### Problem requirements
First find the line with "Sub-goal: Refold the" in the entries below, then set down exactly every line through the line with "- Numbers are", that line included.

### Supplied data

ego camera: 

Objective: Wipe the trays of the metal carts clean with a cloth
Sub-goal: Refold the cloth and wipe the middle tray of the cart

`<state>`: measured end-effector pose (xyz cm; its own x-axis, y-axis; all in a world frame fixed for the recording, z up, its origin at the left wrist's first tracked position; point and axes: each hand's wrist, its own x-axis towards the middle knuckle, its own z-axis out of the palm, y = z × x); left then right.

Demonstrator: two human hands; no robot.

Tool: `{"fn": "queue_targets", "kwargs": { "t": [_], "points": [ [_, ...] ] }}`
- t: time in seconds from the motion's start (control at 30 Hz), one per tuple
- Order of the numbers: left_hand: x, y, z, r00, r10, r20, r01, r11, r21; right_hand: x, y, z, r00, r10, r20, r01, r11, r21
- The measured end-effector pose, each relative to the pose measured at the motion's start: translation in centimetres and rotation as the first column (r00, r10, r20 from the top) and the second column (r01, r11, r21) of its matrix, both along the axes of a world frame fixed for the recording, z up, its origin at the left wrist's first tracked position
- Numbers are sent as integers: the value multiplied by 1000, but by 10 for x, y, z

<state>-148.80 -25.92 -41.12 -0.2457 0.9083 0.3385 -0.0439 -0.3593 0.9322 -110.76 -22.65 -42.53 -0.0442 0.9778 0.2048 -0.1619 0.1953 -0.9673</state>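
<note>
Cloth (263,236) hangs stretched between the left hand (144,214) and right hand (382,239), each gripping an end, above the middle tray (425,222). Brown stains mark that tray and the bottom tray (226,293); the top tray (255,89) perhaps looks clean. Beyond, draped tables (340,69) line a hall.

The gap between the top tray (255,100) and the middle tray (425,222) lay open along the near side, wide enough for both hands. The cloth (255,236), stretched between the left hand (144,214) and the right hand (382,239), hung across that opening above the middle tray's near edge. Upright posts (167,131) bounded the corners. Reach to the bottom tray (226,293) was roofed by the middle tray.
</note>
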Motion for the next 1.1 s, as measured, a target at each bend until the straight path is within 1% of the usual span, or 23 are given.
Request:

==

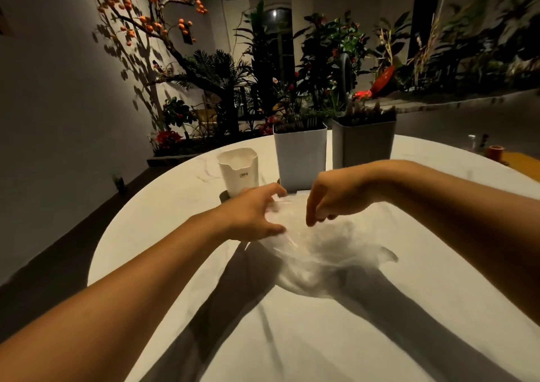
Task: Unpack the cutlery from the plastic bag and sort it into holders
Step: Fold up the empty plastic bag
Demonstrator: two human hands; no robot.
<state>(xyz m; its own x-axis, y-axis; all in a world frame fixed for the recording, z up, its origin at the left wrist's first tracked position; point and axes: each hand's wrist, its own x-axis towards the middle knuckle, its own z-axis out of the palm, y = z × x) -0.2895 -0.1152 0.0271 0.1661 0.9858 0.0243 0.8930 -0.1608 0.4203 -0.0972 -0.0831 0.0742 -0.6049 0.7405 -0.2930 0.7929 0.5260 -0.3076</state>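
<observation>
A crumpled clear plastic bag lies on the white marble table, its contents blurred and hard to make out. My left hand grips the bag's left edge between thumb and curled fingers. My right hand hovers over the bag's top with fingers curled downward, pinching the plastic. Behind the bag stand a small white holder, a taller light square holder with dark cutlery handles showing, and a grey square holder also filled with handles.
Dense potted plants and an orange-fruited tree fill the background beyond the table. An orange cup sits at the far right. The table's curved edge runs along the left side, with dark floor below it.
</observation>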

### Written reply
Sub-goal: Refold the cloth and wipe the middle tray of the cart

`<state>`: measured end-effector pose (xyz cm; its own x-axis, y-axis; all in a world frame fixed for the recording, z up, its origin at the left wrist's first tracked position; point and axes: each hand's wrist, its own x-axis towards the middle knuckle, its own z-axis out of the palm, y = z × x); left then right.

Demonstrator: two human hands; no robot.

Tool: `{"fn": "queue_targets", "kwargs": { "t": [_], "points": [ [_, ...] ] }}`
- t: time in seconds from the motion's start (control at 30 Hz), one per tuple
- Order of the numbers: left_hand: x, y, z, r00, r10, r20, r01, r11, r21; right_hand: x, y, z, r00, r10, r20, r01, r11, r21
- The measured end-effector pose, each relative to the pose measured at the motion's start: translation in centimetres and rotation as the first column (r00, r10, r20 from the top) and the second column (r01, r11, r21) of its matrix, both along the axes of a world frame fixed for the recording, z up, its origin at the left wrist's first tracked position
- Numbers are sent as integers: the value multiplied by 1000, but by 10 for x, y, z

The output contains nothing further.